My younger daughter helped with this part, manning the bike pump. This gave me both my hands free to try to hold the surgical tubing against the rest of the whole mess. A lot of air leaked out, but still a fair bit of water shot out everywhere, and though I was entirely dubious that any of this would make any difference, at least it felt good to be doing something. An added bonus was that the two-liter soda bottle didn’t explode, so neither my daughter nor I came away horribly disfigured or deafened. Later, with the benefit of hindsight, I would realize how crazy this entire approach had been, but of course I wasn’t thinking straight at this point in the process.

I hooked everything back up again and if anything, the flow was even worse. I was beginning to despair, because believe me, the fact of my ignoring all six of my amateur plumbing rules was not lost on me.
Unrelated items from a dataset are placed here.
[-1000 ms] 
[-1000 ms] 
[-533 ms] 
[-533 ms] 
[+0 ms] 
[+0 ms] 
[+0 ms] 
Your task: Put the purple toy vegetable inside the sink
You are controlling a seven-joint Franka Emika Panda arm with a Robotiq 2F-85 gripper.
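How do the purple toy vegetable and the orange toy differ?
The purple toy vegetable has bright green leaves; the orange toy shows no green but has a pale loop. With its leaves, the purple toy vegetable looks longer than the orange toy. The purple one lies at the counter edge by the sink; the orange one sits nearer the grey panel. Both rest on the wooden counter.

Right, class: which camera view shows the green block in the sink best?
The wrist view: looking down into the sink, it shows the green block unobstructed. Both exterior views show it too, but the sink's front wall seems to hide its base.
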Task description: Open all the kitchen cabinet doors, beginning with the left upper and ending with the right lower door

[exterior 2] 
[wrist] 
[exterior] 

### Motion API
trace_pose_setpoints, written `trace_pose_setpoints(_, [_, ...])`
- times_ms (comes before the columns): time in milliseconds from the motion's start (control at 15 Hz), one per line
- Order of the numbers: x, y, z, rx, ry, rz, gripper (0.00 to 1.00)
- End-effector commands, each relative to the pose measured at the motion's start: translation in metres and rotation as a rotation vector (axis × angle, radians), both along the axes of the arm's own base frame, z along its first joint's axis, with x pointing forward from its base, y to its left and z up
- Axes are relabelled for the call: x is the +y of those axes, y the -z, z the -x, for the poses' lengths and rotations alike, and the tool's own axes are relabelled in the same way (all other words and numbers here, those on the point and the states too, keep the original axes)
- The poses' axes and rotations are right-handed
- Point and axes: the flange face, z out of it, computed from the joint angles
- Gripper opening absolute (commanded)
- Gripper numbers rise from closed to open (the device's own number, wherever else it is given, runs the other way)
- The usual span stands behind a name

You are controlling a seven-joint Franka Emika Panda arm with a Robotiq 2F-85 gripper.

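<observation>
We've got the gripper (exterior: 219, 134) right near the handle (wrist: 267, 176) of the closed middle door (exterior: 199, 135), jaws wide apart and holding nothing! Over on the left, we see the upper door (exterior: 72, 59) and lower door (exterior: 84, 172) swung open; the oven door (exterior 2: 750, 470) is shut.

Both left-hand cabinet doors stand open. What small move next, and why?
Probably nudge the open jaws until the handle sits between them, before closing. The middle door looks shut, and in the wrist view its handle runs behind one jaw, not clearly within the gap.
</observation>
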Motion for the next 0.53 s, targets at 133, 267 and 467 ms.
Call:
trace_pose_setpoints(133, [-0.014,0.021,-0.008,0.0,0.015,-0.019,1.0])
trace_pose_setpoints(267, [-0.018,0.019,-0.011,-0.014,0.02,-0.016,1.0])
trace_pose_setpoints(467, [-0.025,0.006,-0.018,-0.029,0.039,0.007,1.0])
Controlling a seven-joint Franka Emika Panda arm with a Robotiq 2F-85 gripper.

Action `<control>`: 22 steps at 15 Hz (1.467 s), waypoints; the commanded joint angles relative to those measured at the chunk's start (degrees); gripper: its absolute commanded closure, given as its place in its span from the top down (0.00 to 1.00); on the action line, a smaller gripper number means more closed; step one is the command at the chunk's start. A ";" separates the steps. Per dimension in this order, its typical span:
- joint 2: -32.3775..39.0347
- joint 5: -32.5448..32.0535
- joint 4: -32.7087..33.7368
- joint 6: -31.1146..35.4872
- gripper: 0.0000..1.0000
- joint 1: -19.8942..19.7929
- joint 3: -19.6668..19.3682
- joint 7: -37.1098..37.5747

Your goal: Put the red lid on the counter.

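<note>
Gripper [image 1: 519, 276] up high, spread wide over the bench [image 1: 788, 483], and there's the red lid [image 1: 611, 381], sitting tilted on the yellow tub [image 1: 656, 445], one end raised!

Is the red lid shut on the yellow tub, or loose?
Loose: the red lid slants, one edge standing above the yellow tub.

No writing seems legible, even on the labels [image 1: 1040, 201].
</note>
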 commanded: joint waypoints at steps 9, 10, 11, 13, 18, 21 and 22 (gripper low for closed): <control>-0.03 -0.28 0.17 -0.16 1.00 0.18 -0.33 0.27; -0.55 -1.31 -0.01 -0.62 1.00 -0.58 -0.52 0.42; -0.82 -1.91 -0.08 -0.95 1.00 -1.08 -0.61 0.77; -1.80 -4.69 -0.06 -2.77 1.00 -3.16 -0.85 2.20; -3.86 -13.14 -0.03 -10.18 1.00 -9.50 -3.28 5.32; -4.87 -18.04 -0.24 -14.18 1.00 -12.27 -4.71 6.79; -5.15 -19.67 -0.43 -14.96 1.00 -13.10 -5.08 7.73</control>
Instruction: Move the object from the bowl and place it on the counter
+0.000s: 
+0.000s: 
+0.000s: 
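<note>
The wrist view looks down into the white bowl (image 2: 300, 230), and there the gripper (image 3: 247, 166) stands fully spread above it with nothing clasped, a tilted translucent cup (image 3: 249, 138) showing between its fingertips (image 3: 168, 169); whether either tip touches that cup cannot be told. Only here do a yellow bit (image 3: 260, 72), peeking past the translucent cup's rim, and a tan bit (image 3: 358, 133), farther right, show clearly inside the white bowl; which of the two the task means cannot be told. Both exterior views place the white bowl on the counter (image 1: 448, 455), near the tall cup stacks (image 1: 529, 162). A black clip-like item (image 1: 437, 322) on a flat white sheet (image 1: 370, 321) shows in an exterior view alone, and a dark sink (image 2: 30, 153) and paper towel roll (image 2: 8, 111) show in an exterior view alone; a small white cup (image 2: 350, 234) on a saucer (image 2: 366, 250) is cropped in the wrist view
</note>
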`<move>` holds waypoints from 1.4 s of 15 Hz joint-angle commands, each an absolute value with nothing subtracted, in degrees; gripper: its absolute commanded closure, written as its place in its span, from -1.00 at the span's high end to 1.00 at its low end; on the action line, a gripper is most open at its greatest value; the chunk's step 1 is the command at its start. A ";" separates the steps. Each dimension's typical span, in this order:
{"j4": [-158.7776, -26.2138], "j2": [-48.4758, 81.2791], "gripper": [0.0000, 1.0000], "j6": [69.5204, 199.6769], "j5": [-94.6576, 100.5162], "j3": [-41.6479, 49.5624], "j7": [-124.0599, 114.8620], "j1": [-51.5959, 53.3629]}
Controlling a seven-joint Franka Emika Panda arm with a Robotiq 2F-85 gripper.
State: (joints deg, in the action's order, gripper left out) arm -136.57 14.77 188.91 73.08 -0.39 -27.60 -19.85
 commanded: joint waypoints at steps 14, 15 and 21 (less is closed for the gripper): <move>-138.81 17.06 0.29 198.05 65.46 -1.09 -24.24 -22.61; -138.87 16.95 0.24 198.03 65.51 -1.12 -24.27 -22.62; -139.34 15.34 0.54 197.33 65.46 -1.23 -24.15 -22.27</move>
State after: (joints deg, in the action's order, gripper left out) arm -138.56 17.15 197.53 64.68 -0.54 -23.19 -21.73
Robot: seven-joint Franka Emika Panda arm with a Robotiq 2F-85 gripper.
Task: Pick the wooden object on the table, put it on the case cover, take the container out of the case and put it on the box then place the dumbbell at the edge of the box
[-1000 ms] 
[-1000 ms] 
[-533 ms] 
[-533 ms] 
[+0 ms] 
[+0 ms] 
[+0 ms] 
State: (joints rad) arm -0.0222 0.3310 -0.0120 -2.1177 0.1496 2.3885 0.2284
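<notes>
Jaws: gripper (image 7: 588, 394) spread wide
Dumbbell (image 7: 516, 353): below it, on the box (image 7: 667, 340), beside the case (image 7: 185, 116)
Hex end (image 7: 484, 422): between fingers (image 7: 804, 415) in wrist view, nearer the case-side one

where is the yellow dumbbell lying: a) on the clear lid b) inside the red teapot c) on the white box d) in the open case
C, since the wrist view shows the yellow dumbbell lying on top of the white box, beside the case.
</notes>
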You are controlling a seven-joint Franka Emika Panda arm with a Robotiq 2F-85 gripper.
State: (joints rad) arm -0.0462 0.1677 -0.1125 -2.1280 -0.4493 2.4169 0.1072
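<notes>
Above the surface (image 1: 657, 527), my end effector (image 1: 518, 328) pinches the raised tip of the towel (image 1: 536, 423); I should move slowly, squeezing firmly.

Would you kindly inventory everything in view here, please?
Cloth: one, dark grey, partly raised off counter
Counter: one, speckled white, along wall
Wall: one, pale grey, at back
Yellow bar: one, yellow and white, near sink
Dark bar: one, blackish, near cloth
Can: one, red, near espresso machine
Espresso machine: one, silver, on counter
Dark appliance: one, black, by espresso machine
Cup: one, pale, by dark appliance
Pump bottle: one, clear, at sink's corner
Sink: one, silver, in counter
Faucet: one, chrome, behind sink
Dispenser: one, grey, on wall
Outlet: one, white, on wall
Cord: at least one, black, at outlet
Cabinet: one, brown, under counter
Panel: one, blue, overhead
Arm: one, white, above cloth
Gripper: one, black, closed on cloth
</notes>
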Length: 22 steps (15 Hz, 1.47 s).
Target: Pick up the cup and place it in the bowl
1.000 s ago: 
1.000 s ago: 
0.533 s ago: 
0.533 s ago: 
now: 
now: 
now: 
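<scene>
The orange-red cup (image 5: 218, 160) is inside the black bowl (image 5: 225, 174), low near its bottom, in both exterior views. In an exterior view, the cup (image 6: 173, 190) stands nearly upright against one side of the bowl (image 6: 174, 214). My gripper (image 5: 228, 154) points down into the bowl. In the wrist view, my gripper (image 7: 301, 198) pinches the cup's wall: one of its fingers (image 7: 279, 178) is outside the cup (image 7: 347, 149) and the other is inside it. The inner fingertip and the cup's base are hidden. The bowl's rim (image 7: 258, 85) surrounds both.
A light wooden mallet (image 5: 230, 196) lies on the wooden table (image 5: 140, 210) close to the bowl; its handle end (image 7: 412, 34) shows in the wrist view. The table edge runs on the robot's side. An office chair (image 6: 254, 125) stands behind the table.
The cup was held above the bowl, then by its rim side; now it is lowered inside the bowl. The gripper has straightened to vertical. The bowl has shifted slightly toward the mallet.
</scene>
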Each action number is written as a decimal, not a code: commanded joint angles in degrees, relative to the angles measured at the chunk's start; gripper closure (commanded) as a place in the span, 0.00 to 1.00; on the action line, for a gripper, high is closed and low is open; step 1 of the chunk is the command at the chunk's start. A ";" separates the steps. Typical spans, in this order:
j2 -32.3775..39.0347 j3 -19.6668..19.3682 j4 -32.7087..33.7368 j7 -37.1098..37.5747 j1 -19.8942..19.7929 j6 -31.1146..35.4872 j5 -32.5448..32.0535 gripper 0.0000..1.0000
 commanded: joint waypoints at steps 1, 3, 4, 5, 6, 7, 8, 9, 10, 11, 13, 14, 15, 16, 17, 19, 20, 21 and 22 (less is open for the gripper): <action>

Moreover, I was acutely aware that I really had no idea what the hell I was doing.

So I turned my attention to the head of the faucet. There was a little plastic cylinder between the hose and the head that was intriguing. It had no little flats to accept a wrench; no little arrows indicating how to twist anything; no little screws to unscrew. But there was a tiny plastic button (visible when I took off my glasses) that seemed to do nothing, but obviously existed for a reason. I pushed it in and twisted every which way at the cylinder it was embedded in, and eventually something broke free (at first I thought, horrified, that it had actually broken, based on the sound it made). Now, I was able to take the innards of the faucet head apart.

There was a ton of crap in there, tiny bits of rust like fine gravel, little jackstones and shards and whatnot, and I scraped them out with the pointy end of a chopstick. I put it all back together, struggled a bit due to the crudely made (but it must be said, thoughtfully designed) ring assembly, turned the faucet on, and—EUREKA!—the water came gushing out like a damn hydrant! Like Niagara Falls! I let out a whoop of pure joy. After the abject, willful stupidity I’d indulged in pursuing my benighted campaign against forces far greater than I, I’d somehow managed to snatch victory from the jaws of defeat!

I immediately poured a Bear Republic Racer 5 IPA and had my younger daughter help me create this celebratory Beck’st:


(Alas, I don’t have a “before” picture showing the faucet’s pathetic trickle of water from only half its jets. It never occurred to me to photograph it.)

I struggle to convey to you just how totally stoked I was to have won out against the rust clogging my faucet. To ignore so many warning signs and yet prevail … it was like something that only happens on TV, like in the final seven minutes of a “Star Trek” episode. Never mind that the repair itself, upon reflection, wasn’t actually ingenious or anything; the point was, I’d confronted a soul-crushing problem that had been increasingly weighing on me for months, and had kicked its ass!

For a couple minutes, with my mystified (and bored and hungry) kids looking on, I just turned that faucet on and off over and over, watching the water blast out like magic. I felt like Eeyore putting his (popped) birthday balloon into his (empty) honey pot and taking it back out again delightedly, declaring, “It goes in and out like anything.’”

The next morning, my wife was predictably astonished that I’d taken on such a foolhardy project at such an inopportune time. Examining my motivation after the fact, I was able to explain: while it’s true that I’d had half a dozen good reasons to put off my repair, I’m sure my dad had, too, with that toilet he never got around to installing. Waiting for some magic opportunity to bang out a home repair can be a slippery slope. Throughout my childhood, problems continually went unsolved or un-tackled and there was nothing I could do about it. As I make my own way through adult life, I find I’d rather crash and burn than risk continuing my dad’s legacy of procrastination.